I question: Why is he thinking about this now? Perhaps because of his struggle with both Crohn’s disease and a stage four lung cancer; perhaps because he dealt with the devastating loss of his own mother at a young age; or perhaps because we are in the midst a pandemic, all of us facing a virus that has no cure yet. And so many people are at each other’s throats, making it political.

In his memoir, Dr. Achkar strives to be authentic—his true self. And that he is. His story is direct as he gets right to the point with no apologies. And he is vulnerable. There is absolutely no pretense. You do not feel like you are reading a book written by a doctor, with both an MD and a PhD. Instead, you are chatting with a brand new friend.

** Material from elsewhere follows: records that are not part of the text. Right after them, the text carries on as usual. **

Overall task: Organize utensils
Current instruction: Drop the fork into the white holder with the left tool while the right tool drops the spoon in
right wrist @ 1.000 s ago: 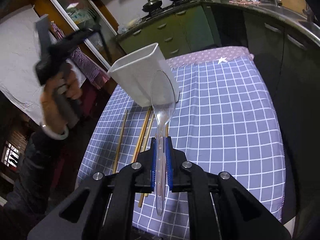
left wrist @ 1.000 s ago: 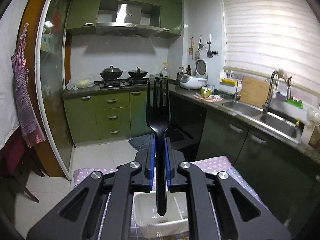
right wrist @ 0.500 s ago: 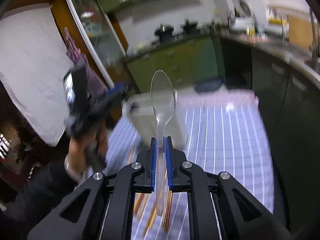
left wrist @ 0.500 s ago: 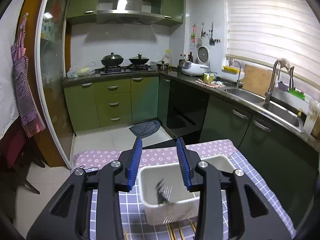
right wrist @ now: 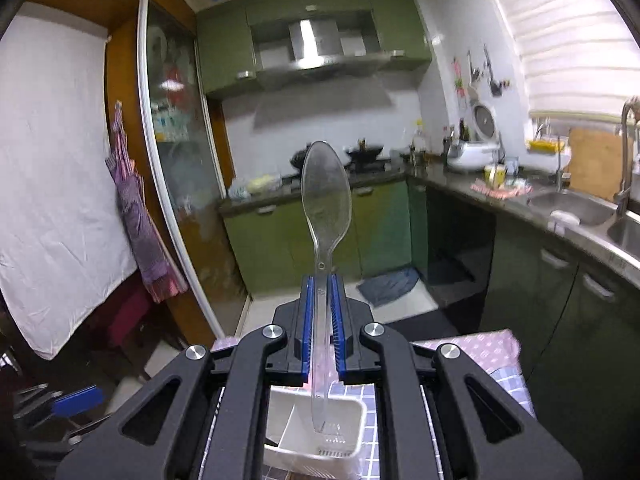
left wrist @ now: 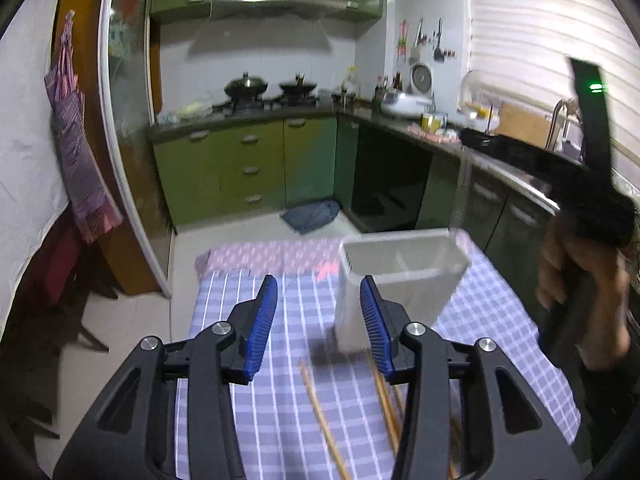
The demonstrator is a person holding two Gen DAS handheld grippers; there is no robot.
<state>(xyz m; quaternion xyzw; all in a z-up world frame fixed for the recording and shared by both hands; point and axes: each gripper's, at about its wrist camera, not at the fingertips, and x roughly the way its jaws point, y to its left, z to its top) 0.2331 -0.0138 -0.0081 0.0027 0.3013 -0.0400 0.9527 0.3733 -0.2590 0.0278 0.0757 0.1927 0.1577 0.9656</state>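
At frame centre, my right gripper (right wrist: 323, 312) is clamping a clear plastic spoon (right wrist: 326, 200) upright; my left gripper (left wrist: 319, 320) is opening, holding nothing.

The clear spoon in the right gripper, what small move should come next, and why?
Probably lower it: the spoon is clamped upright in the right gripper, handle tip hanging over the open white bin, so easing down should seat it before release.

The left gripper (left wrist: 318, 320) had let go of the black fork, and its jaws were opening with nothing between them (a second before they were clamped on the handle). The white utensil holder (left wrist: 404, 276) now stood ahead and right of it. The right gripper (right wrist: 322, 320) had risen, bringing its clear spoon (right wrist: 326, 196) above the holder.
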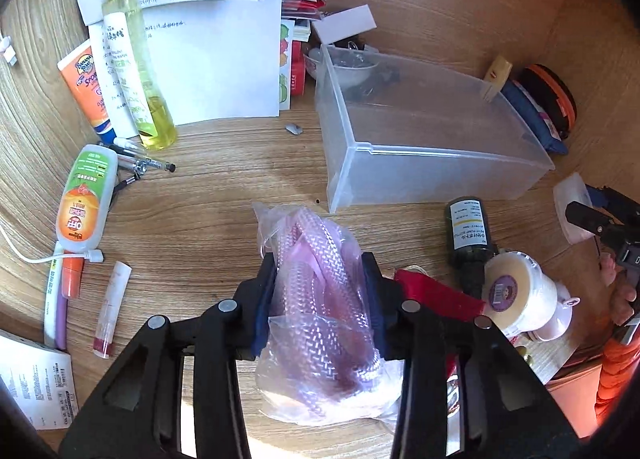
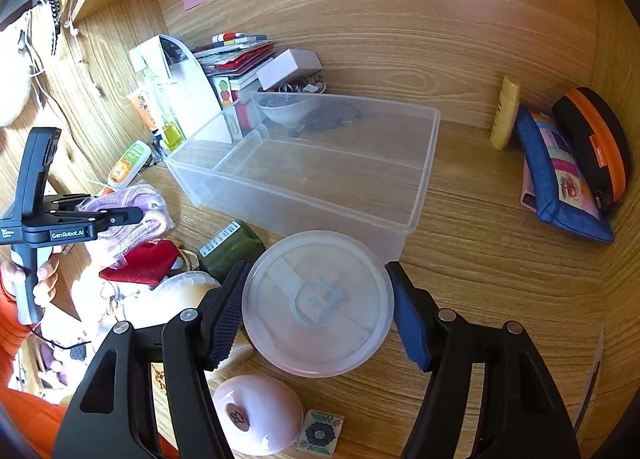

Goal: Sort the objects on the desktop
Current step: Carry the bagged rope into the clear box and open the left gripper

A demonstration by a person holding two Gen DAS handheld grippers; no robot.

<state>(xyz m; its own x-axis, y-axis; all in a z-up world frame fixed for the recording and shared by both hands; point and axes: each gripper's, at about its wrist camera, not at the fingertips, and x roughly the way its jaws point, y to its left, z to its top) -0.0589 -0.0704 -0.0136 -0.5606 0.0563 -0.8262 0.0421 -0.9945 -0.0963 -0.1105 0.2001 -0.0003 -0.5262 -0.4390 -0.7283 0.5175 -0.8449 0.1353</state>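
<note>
My left gripper [image 1: 320, 283] is shut on a clear plastic bag of pink braided cord [image 1: 320, 299], held above the wooden desk; it also shows in the right wrist view [image 2: 132, 215] with the bag [image 2: 140, 199]. My right gripper [image 2: 318, 307] is shut on a round translucent white container [image 2: 318, 303], lid facing the camera, just in front of the clear plastic storage bin [image 2: 424, 163]. The bin [image 1: 348, 147] sits ahead and right of the left gripper and looks empty inside.
Left: OFF bottle [image 1: 84, 199], yellow spray bottle [image 1: 136, 71], sunscreen tube [image 1: 86, 83], pens [image 1: 144, 163], papers [image 1: 216, 59], lip balm [image 1: 112, 311]. Right: dark bottle [image 1: 470, 235], red pouch [image 1: 436, 295], white roll [image 1: 516, 291]. Blue pouch [image 2: 560, 179], orange-black case [image 2: 600, 139], pink case [image 2: 256, 415].
</note>
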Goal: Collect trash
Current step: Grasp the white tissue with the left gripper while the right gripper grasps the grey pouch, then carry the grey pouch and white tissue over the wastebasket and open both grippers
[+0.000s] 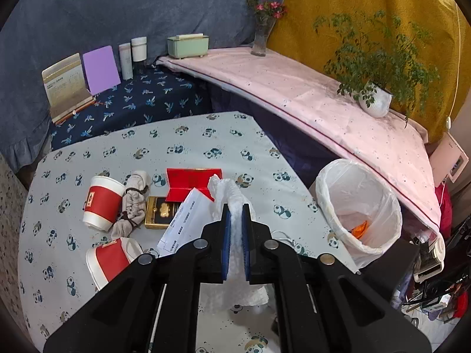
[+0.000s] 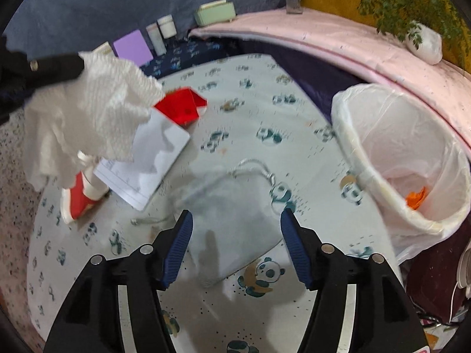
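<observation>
Here, panda-print counter (image 1: 188,147) beside lined bin (image 1: 357,206); my left gripper (image 1: 234,229) clenches a tissue (image 1: 226,194), my right gripper (image 2: 235,235) gapes empty.

**Left gripper clamping tissue, right gripper spread wide**

The left black two-finger gripper with blue ribbed pads (image 1: 234,229) is pointing steeply downward, its jaws standing almost together and pinching a crumpled white paper tissue (image 1: 232,203) between the pads. The tissue is bulging above the fingertips and hanging below them. From the right wrist view, the left gripper's black finger (image 2: 56,66) is entering from the left edge with the tissue (image 2: 88,111) draping from it.

The right black two-finger gripper with blue ribbed pads (image 2: 236,220) is also angling steeply down. Its jaws are standing wide apart, pressing on nothing, well to the right of the tissue.
</observation>
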Action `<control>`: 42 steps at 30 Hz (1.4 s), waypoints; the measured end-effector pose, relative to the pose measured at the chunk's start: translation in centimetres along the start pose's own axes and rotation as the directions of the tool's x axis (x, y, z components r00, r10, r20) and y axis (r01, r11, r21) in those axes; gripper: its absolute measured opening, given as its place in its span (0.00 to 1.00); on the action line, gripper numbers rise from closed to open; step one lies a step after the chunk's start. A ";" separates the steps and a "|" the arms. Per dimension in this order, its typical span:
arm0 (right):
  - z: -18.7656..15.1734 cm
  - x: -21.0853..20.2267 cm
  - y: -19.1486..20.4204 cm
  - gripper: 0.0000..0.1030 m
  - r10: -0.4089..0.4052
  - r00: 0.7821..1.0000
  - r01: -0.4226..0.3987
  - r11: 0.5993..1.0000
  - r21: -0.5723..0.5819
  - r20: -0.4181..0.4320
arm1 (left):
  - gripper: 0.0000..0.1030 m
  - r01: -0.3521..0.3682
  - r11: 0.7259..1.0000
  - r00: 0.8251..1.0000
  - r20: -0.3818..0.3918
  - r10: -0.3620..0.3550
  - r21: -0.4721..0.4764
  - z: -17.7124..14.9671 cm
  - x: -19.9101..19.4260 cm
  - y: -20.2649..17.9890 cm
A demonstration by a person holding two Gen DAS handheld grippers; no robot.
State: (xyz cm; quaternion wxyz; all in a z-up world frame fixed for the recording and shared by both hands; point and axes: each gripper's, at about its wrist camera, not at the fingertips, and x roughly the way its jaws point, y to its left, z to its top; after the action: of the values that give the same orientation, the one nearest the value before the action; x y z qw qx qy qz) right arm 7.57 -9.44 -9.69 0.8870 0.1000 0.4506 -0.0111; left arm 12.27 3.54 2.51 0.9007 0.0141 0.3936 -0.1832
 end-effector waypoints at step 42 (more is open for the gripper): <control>5.1 -8.0 -7.2 0.03 -0.166 0.963 0.152 0.985 0.083 0.210 | 0.07 0.034 0.996 0.998 -0.056 -0.029 0.078 -0.5 2.7 -5.2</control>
State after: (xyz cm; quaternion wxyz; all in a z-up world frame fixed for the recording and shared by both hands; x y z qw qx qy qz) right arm 6.13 -18.06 -1.57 0.9233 0.0910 0.3572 -0.1080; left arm 11.88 -2.11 0.84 0.8854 0.0485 0.4105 -0.2124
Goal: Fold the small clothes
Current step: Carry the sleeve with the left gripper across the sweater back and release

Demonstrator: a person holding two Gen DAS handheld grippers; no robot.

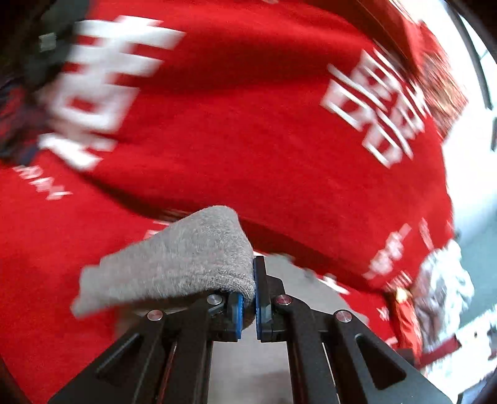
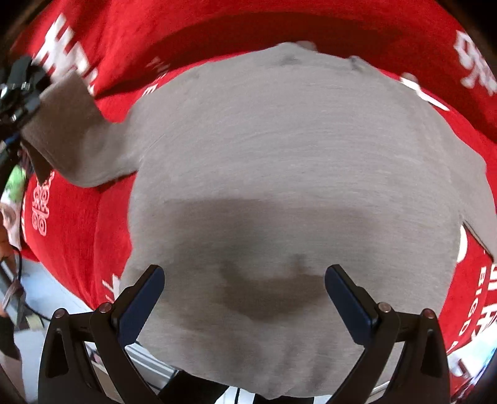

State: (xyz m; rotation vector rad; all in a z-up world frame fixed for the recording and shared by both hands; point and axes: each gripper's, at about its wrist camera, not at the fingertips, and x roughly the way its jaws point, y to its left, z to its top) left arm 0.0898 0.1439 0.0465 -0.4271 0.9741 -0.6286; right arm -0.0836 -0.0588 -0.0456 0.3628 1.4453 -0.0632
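Here, left tongs [image 1: 248, 298] clenched on grey shirt [image 2: 279, 155] sleeve edge; right tongs [image 2: 245, 279] released.

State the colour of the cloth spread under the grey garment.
Red cloth with white lettering, clearest in the left wrist view.

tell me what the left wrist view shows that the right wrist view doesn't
Only the left wrist view shows the left gripper close up, its blue pads shut on a sleeve of the grey garment. Only the right wrist view shows the garment's wide body spread flat, with the right gripper open above it, touching nothing. Both show the grey garment lying on the red cloth with white lettering.
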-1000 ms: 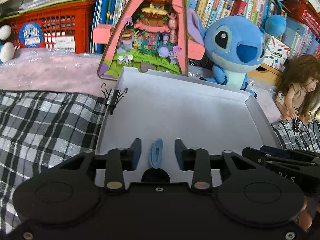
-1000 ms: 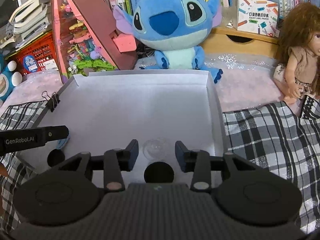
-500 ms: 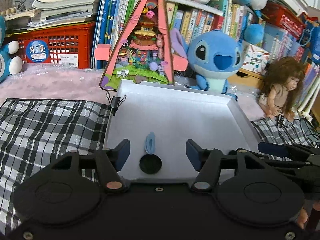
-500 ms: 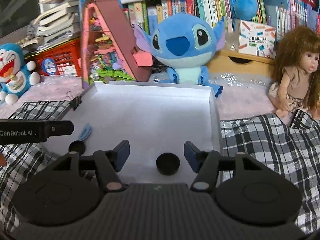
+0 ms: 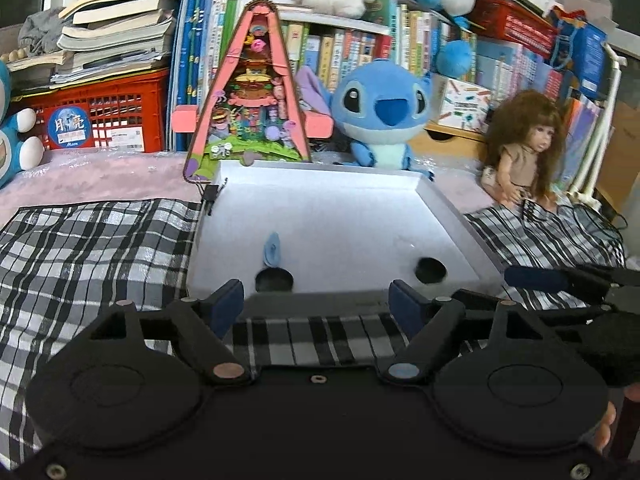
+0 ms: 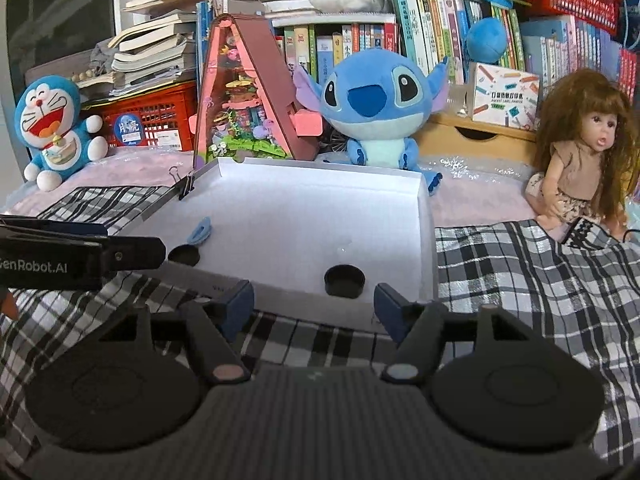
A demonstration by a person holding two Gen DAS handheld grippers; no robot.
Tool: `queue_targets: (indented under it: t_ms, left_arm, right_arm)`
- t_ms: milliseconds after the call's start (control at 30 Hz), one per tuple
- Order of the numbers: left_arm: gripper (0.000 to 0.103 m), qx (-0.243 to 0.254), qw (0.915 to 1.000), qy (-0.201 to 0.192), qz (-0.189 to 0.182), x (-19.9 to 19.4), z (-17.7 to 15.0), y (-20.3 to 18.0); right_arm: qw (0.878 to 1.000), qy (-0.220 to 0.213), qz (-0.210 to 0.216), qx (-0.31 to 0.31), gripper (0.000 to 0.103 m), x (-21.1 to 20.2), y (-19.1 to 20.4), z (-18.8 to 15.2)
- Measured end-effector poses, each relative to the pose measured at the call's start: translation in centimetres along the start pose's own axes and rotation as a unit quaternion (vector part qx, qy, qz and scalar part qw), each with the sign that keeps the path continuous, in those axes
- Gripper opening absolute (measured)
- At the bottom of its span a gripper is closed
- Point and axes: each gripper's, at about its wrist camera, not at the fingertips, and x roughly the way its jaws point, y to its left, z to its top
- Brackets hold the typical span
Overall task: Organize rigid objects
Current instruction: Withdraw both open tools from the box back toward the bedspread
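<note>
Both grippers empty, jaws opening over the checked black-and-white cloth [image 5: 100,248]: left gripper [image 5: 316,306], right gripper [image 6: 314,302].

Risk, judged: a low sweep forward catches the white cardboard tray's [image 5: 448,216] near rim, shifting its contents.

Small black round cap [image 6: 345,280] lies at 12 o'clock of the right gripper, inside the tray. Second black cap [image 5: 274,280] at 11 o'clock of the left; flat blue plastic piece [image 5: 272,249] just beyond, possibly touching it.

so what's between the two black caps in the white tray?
Bare tray floor between the left black cap and right black cap; the blue piece sits just behind the left one. Right wrist view.
</note>
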Motion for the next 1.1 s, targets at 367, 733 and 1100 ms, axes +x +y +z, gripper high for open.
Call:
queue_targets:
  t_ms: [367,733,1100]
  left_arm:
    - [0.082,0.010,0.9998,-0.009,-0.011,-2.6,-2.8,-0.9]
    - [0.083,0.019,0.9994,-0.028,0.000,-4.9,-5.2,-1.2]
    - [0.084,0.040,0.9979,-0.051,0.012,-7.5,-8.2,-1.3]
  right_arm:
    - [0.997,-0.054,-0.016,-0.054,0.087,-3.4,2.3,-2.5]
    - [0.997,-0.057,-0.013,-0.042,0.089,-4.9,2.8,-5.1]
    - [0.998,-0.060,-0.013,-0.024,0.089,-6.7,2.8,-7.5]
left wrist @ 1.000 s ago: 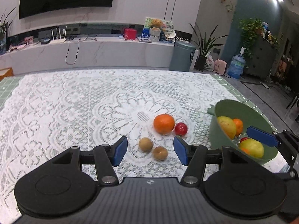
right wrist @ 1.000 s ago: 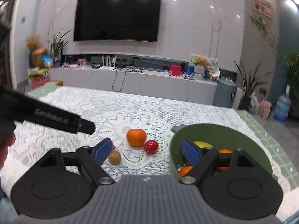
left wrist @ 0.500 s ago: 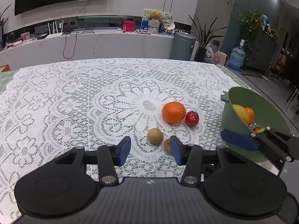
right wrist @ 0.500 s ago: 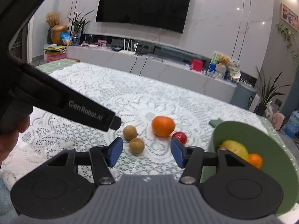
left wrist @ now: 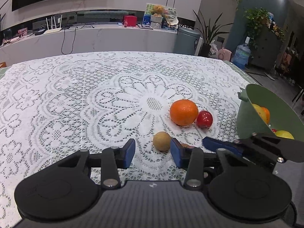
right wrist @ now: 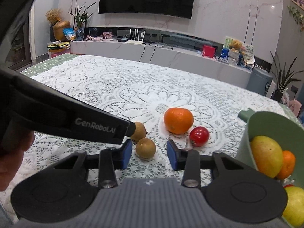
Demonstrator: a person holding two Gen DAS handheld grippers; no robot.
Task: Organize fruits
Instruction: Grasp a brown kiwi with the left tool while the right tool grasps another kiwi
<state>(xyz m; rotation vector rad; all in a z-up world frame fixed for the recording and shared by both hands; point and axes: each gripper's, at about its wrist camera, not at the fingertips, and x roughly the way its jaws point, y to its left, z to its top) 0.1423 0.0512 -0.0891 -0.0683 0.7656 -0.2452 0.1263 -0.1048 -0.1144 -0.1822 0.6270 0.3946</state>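
Flanking brown fruit [right wrist: 146, 148], untouched: narrowing right gripper [right wrist: 149, 154].

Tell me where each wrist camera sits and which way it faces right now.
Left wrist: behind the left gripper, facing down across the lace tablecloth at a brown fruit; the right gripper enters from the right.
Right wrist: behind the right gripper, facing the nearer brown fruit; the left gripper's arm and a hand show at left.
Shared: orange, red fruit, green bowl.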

Growing up in Syria, in a family of nine children, Morhaf often locked himself in a room reading books. He was labeled the “philosopher of his family” by his father. Early on, one of his major struggles was living in a culture “with hypertrophied masculinity.” Men boasting of foolish things like beatings or shootings was the norm. There were also bullies and schoolteachers who were abusive. Wise beyond his years, Morhaf made sense of it all and did not let any of this hinder his growth as a human being. As a person who was also bullied, I relate to this.

Once I began sharing my story to others, I no longer felt shame, but rather a big relief—even empowered! When I read about other people being bullied, it’s a soft spot for me. I can’t help but get a lump in my throat. Then I immediately switch my brain to the good parts of one’s life; their triumphs!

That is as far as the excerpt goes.